» **Data extract**
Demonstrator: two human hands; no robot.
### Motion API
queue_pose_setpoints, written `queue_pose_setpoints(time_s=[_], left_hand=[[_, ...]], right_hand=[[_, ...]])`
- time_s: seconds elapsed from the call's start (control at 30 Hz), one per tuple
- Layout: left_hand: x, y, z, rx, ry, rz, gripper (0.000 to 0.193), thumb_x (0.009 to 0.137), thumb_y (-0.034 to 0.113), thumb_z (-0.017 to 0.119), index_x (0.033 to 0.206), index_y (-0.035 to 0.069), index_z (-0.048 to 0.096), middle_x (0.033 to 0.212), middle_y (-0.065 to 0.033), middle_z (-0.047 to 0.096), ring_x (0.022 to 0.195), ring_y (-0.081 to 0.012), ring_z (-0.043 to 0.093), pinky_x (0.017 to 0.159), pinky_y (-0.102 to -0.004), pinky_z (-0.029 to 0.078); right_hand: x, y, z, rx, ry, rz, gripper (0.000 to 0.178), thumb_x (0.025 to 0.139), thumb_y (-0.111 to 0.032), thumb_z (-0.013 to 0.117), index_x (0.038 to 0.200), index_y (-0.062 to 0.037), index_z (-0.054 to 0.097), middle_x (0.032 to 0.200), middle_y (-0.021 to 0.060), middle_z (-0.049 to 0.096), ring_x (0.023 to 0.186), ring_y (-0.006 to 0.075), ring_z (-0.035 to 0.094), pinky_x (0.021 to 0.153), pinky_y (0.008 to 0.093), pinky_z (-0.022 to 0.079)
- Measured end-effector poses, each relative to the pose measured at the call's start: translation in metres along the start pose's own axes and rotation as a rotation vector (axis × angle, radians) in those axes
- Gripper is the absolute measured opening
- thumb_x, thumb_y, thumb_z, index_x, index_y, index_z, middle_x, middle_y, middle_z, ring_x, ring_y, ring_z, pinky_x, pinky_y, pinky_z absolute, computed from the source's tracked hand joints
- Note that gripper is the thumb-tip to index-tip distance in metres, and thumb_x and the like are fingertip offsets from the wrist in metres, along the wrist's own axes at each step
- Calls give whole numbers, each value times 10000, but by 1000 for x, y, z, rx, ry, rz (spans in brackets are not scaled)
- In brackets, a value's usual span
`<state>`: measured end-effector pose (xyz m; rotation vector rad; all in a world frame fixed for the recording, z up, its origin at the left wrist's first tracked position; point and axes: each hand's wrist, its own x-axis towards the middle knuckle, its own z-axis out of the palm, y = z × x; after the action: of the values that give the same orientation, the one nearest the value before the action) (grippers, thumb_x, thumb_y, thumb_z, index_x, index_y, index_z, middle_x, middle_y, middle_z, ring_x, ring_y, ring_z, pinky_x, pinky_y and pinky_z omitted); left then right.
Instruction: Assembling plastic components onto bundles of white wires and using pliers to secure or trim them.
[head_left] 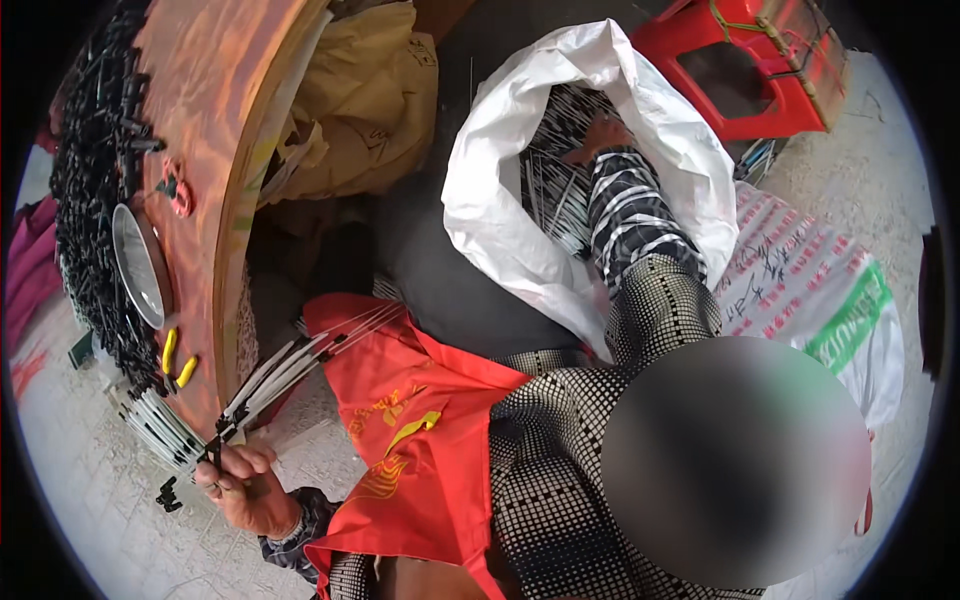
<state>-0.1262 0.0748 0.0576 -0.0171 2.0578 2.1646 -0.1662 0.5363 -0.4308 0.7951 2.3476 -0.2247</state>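
At the lower left, my left hand (250, 490) is closed around the dark ends of a bundle of thin white and grey rods (275, 385). These rods fan up and to the right beside the table edge. Another cluster of white rods (160, 430) with dark ends lies against my fingers on the left; whether it is held too, I cannot tell. My right hand (607, 135) reaches deep into a white sack (500, 215) and touches the many thin dark and white rods (555, 190) inside. Its fingers are partly hidden among them.
On the curved wooden table (200, 90) lie a long heap of black pieces (95, 200), a shallow metal dish (142, 265), yellow-handled pliers (178, 362) and a small red-handled tool (177, 188). Around the sack are a brown paper bag (375, 110), a red stool (740, 70) and a printed sack (800, 280).
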Motion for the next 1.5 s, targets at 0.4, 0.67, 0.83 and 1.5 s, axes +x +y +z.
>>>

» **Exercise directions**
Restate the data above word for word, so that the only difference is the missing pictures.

» **Solution to this task**
Demonstrator: two human hands; no robot.
### Motion API
queue_pose_setpoints, written `queue_pose_setpoints(time_s=[_], left_hand=[[_, ...]], right_hand=[[_, ...]])`
- time_s: seconds elapsed from the call's start (control at 30 Hz), one per tuple
- Layout: left_hand: x, y, z, rx, ry, rz, gripper (0.000 to 0.193), thumb_x (0.009 to 0.137), thumb_y (-0.034 to 0.113), thumb_z (-0.017 to 0.119), index_x (0.033 to 0.206), index_y (-0.035 to 0.069), index_z (-0.048 to 0.096), middle_x (0.033 to 0.212), middle_y (-0.065 to 0.033), middle_z (-0.047 to 0.096), ring_x (0.022 to 0.195), ring_y (-0.081 to 0.012), ring_z (-0.043 to 0.093), pinky_x (0.017 to 0.159), pinky_y (-0.102 to -0.004), pinky_z (-0.029 to 0.078); right_hand: x, y, z, rx, ry, rz, gripper (0.000 to 0.178), thumb_x (0.025 to 0.139), thumb_y (-0.111 to 0.032), thumb_z (-0.013 to 0.117), index_x (0.038 to 0.200), index_y (-0.062 to 0.037), index_z (-0.054 to 0.097), middle_x (0.032 to 0.200), middle_y (-0.021 to 0.060), middle_z (-0.049 to 0.096), ring_x (0.023 to 0.186), ring_y (-0.006 to 0.075), ring_z (-0.035 to 0.094), pinky_x (0.021 to 0.153), pinky_y (0.008 to 0.093), pinky_z (-0.022 to 0.079)
- Measured end-effector poses, each relative to the pose measured at the call's start: translation in metres along the start pose's own axes and rotation as a rotation vector (axis × angle, radians) in those axes
- Gripper is the absolute measured opening
- thumb_x, thumb_y, thumb_z, index_x, index_y, index_z, middle_x, middle_y, middle_z, ring_x, ring_y, ring_z, pinky_x, pinky_y, pinky_z absolute, computed from the source's tracked hand joints
- Note that gripper is the thumb-tip to index-tip distance in metres, and thumb_x and the like are fingertip offsets from the wrist in metres, along the wrist's own axes at each step
- Calls give whole numbers, each value times 10000, but by 1000 for x, y, z, rx, ry, rz (spans in brackets are not scaled)
- In brackets, a value's usual span
`<state>`: measured end-effector pose (xyz m; rotation vector rad; all in a world frame fixed for the recording, z up, its origin at the left wrist's first tracked position; point and axes: each hand's wrist, its own x-axis towards the middle knuckle, its own z-axis out of the palm, y = z × x; after the action: of the values that give the same orientation, the one nearest the value before the action) (grippers, thumb_x, thumb_y, thumb_z, index_x, index_y, index_z, middle_x, middle_y, middle_z, ring_x, ring_y, ring_z, pinky_x, pinky_y and pinky_z omitted); left then right.
Instruction: Assembling plastic components onto bundles of white wires and using pliers to secure or trim them.
[head_left] 
<state>-0.1262 0.0748 0.0576 -0.0171 2.0578 2.1646 -0.1662 0.5363 -0.4308 0.7951 2.3476 -0.2247</state>
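At the lower left, my left hand (250, 490) is closed around the dark ends of a bundle of thin white and grey rods (275, 385). These rods fan up and to the right beside the table edge. Another cluster of white rods (160, 430) with dark ends lies against my fingers on the left; whether it is held too, I cannot tell. My right hand (607, 135) reaches deep into a white sack (500, 215) and touches the many thin dark and white rods (555, 190) inside. Its fingers are partly hidden among them.
On the curved wooden table (200, 90) lie a long heap of black pieces (95, 200), a shallow metal dish (142, 265), yellow-handled pliers (178, 362) and a small red-handled tool (177, 188). Around the sack are a brown paper bag (375, 110), a red stool (740, 70) and a printed sack (800, 280).
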Motion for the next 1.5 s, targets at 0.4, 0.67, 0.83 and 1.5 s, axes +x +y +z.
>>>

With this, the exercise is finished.